◆ Activity
Copy out the complete listing, word for word.

◆ Source material

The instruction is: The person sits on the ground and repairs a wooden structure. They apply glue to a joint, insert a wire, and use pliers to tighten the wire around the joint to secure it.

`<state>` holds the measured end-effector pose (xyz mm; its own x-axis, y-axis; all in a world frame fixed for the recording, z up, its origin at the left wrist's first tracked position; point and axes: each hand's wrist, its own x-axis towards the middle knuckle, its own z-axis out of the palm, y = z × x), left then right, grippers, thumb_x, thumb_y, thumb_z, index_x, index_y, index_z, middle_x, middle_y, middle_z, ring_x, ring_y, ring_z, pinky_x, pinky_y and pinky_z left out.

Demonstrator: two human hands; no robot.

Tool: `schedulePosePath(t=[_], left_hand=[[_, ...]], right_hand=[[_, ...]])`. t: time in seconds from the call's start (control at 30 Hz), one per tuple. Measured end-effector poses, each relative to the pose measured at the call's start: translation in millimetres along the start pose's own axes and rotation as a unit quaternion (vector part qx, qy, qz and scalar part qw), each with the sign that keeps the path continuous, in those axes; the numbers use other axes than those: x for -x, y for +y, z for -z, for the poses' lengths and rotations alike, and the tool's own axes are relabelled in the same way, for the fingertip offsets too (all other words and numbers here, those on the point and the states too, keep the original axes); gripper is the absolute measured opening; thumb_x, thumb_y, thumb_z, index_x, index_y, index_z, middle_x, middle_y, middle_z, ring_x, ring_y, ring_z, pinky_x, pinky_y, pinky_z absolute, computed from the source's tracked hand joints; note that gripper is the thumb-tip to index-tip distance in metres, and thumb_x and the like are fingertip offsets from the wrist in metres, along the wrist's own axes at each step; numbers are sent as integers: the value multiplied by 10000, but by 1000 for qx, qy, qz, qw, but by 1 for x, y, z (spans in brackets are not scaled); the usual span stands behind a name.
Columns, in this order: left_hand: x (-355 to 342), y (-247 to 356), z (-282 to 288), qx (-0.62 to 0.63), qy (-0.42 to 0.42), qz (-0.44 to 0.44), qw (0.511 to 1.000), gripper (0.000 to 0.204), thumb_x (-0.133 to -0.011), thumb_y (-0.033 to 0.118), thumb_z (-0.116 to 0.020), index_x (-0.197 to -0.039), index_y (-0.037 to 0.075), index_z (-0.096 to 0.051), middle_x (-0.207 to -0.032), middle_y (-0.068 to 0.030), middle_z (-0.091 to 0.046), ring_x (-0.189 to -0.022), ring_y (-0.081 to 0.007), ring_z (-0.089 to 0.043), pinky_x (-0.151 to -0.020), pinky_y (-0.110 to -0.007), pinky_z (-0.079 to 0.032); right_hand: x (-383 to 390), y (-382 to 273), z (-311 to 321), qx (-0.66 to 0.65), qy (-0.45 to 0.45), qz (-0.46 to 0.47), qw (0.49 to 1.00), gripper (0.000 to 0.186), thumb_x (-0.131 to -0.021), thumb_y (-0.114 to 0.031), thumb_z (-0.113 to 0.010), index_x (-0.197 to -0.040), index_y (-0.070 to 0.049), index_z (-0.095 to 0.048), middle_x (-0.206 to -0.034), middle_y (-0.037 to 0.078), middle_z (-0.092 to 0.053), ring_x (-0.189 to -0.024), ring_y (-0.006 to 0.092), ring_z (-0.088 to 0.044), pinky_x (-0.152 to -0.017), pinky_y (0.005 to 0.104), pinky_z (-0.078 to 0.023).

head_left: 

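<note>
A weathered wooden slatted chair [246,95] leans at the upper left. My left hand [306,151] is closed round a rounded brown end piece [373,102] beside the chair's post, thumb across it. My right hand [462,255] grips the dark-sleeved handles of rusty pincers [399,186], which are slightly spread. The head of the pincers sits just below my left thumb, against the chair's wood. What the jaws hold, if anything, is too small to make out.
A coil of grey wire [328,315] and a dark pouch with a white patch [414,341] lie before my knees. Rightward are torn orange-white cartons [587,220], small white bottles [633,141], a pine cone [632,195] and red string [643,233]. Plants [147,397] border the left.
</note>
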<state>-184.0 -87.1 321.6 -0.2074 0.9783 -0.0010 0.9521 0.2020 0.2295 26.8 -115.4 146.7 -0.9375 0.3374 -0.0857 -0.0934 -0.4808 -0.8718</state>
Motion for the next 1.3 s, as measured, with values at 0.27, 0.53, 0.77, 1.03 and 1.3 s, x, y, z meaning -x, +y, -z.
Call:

◆ Task answer
The instruction is: The person sits on the ground and repairs a wooden structure. They apply glue to a joint, insert a wire, and use pliers to tighten the wire around the joint to secure it.

`<state>` holds the measured end-effector pose (xyz mm; its own x-axis, y-axis; all in a world frame fixed for the recording, z up, its origin at the left wrist's first tracked position; point and axes: each hand's wrist, its own x-axis towards the middle knuckle, its own z-axis out of the palm, y = z × x), left then right, grippers, thumb_x, thumb_y, thumb_z, index_x, index_y, index_z, middle_x, middle_y, middle_z, ring_x, ring_y, ring_z, pinky_x, pinky_y and pinky_z left out.

Demonstrator: two human hands; no robot.

Tool: `schedulePosePath(t=[_], left_hand=[[_, ...]], right_hand=[[_, ...]])`. t: time in seconds from the call's start (control at 30 Hz), one per tuple. Measured end-effector poses, each relative to the pose measured at the call's start: translation in millimetres along the start pose's own axes and rotation as a unit quaternion (vector part qx, qy, qz and scalar part qw), each with the sign that keeps the path continuous, in those axes; the numbers use other axes than those: x for -x, y for +y, z for -z, for the poses' lengths and rotations alike, and the tool's own axes are relabelled in the same way, for the fingertip offsets too (all other words and numbers here, those on the point and the states too, keep the original axes); gripper is the absolute measured opening; thumb_x, thumb_y, thumb_z, index_x, index_y, index_z, middle_x, middle_y, middle_z, ring_x, ring_y, ring_z, pinky_x, pinky_y, pinky_z absolute, computed from the source's tracked hand joints; note that gripper is the thumb-tip to index-tip distance in metres, and thumb_x and the like are fingertip offsets from the wrist in metres, along the wrist's own axes at each step; numbers are sent as integers: the value multiplied by 10000, but by 1000 for qx, qy, qz, qw, but by 1 for x, y, z (spans in brackets are not scaled); the usual span stands behind a name.
Columns, in this order: left_hand: x (-355 to 342), y (-247 to 356), z (-282 to 288), qx (-0.62 to 0.63), qy (-0.42 to 0.42), qz (-0.44 to 0.44), qw (0.511 to 1.000), gripper (0.000 to 0.204), thumb_x (-0.133 to -0.011), thumb_y (-0.033 to 0.118), thumb_z (-0.116 to 0.020), index_x (-0.197 to -0.039), index_y (-0.037 to 0.075), index_z (-0.096 to 0.051), middle_x (-0.207 to -0.032), middle_y (-0.068 to 0.030), middle_z (-0.091 to 0.046), ring_x (-0.189 to -0.022), ring_y (-0.081 to 0.007), ring_z (-0.089 to 0.043), pinky_x (-0.151 to -0.020), pinky_y (-0.110 to -0.007), pinky_z (-0.079 to 0.032); right_hand: x (-383 to 390), y (-382 to 273), z (-311 to 321), qx (-0.66 to 0.65), qy (-0.45 to 0.45), qz (-0.46 to 0.47), qw (0.49 to 1.00), gripper (0.000 to 0.186), thumb_x (-0.131 to -0.021), thumb_y (-0.114 to 0.031), thumb_z (-0.113 to 0.010), index_x (-0.197 to -0.040), index_y (-0.070 to 0.049), index_z (-0.095 to 0.048), middle_x (-0.206 to -0.034), middle_y (-0.037 to 0.078), middle_z (-0.092 to 0.053), ring_x (-0.189 to -0.024), ring_y (-0.006 to 0.092), ring_z (-0.088 to 0.044), pinky_x (-0.152 to -0.017), pinky_y (0.005 to 0.104), pinky_z (-0.078 to 0.023).

head_left: 

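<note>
A weathered wooden slatted chair [246,95] leans at the upper left. My left hand [306,151] is closed round a rounded brown end piece [373,102] beside the chair's post, thumb across it. My right hand [462,255] grips the dark-sleeved handles of rusty pincers [399,186], which are slightly spread. The head of the pincers sits just below my left thumb, against the chair's wood. What the jaws hold, if anything, is too small to make out.
A coil of grey wire [328,315] and a dark pouch with a white patch [414,341] lie before my knees. Rightward are torn orange-white cartons [587,220], small white bottles [633,141], a pine cone [632,195] and red string [643,233]. Plants [147,397] border the left.
</note>
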<state>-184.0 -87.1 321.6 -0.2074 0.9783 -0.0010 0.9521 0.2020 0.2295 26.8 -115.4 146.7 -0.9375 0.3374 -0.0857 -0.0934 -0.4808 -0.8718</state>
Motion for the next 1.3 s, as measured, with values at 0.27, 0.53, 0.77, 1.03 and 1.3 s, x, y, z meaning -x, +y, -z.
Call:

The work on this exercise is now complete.